4

So I am using a program which spits out a horrible, outdated text/ascii style table as a "Click to Copy" style output. I am wondering how I would go about using RegEx to pull the headings and then the values, and put them into an object. The string in question looks similar to this:

*========================================================================*
|Timestamp              ||Key1  |Key2   |Key3   |Key4   |Key5   |Key6   |
*------------------------------------------------------------------------*
| 01/06/2015 12:00:00   ||0     |12     |47.5   |102    |0      |0      |
*========================================================================*

*========================================================*
|Timestamp              ||Key1  |Key2   |Key3   |Key4   |
*--------------------------------------------------------*
| 01/06/2015 12:00:00   ||0.8   |120    |475    |1.2    |
*========================================================

I spent a bit of time on it and ended up with one array of Keys, one array of Values for each table, which was then in an array, like

[[KeyArray01], [ValueArray01], [KeyArray02], [ValueArray02]]

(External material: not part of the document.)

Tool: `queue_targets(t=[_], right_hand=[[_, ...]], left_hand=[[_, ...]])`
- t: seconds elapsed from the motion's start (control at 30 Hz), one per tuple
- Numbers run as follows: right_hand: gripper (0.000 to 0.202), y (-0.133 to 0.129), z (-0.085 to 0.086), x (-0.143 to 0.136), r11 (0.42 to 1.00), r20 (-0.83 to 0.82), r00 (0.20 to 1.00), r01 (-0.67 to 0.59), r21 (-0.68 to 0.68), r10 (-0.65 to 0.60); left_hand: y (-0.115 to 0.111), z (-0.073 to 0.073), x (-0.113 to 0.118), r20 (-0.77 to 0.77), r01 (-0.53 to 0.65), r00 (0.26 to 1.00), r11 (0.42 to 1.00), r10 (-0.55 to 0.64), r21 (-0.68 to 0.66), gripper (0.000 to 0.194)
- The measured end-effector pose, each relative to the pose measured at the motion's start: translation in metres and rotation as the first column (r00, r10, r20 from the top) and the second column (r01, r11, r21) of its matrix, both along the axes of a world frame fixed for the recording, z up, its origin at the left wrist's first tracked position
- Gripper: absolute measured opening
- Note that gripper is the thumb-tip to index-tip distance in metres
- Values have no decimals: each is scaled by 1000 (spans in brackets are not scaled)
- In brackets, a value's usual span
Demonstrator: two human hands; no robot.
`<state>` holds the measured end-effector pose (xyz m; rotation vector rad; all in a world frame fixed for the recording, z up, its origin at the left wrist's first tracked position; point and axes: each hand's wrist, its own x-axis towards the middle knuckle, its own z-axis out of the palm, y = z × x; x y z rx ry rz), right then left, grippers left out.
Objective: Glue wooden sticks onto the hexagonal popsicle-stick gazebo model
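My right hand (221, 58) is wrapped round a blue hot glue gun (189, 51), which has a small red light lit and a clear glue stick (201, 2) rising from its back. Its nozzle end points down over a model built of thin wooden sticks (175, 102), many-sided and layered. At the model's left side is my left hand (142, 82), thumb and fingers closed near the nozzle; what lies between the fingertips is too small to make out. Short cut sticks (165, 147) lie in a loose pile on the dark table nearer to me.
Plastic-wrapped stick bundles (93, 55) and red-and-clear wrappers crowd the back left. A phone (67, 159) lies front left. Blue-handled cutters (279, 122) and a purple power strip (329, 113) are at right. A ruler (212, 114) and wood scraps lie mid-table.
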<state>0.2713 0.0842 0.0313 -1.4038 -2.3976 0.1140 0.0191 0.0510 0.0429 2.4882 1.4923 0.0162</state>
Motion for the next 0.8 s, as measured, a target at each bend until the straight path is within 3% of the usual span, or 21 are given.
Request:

After messing around with that for a while, I decided, there has to be a far better solution to this, and I was hoping someone had an example of how to pull the Headings, and Value from this string, and put them straight into an object, something like this:

[{
    Timestamp = 01/06/2015 12:00:00
    Key1 = 0,
    Key2 = 12,
    Key3 = 47.5,
    Key4 = 102,
    Key5 = 0,
    Key6 = 0
},{
    Timestamp = 01/06/2015 12:00:00
    Key1 = 0.8,
    Key2 = 120,
    Key3 = 475,
    Key4 = 1.2
}]

So I can then simply run a look over it, to print out the relevant data needed, in list or table.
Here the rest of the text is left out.